• Supplied information:
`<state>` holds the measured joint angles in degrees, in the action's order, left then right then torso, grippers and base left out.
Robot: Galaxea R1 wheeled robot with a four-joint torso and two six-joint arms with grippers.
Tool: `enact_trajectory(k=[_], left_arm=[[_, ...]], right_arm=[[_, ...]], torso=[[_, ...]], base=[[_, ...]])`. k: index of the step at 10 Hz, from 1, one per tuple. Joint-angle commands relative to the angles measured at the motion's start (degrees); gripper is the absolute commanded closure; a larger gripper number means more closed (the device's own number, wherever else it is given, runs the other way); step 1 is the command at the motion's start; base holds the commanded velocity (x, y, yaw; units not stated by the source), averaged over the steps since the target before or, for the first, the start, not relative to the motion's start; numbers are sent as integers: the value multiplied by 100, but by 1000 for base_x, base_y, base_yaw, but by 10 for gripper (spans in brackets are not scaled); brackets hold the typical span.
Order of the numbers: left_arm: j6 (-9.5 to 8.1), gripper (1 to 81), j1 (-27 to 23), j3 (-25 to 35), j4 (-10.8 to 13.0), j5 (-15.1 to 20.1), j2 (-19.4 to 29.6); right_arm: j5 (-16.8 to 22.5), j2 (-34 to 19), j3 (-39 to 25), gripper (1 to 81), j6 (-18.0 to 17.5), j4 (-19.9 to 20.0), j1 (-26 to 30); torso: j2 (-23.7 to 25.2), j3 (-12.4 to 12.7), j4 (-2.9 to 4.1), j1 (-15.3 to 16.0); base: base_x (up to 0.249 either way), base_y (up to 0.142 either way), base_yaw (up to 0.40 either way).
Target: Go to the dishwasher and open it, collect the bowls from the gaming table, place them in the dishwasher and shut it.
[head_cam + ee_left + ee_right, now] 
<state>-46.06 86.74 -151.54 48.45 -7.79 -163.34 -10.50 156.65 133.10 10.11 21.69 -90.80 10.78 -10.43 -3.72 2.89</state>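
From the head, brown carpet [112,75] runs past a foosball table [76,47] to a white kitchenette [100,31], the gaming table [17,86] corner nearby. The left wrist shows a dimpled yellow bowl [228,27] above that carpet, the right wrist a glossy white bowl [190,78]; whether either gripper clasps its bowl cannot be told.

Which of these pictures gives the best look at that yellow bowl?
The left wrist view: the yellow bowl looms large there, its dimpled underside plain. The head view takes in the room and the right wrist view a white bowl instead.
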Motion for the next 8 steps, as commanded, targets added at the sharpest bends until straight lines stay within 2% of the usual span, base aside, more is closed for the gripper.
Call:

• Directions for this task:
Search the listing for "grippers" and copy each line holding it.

• Output:
`<state>` holds the measured joint angles in degrees, in the action's order, left then right then torso, grippers and base left out.
Robot: Galaxea R1 wheeled robot with a four-joint torso and two six-joint arms with grippers.

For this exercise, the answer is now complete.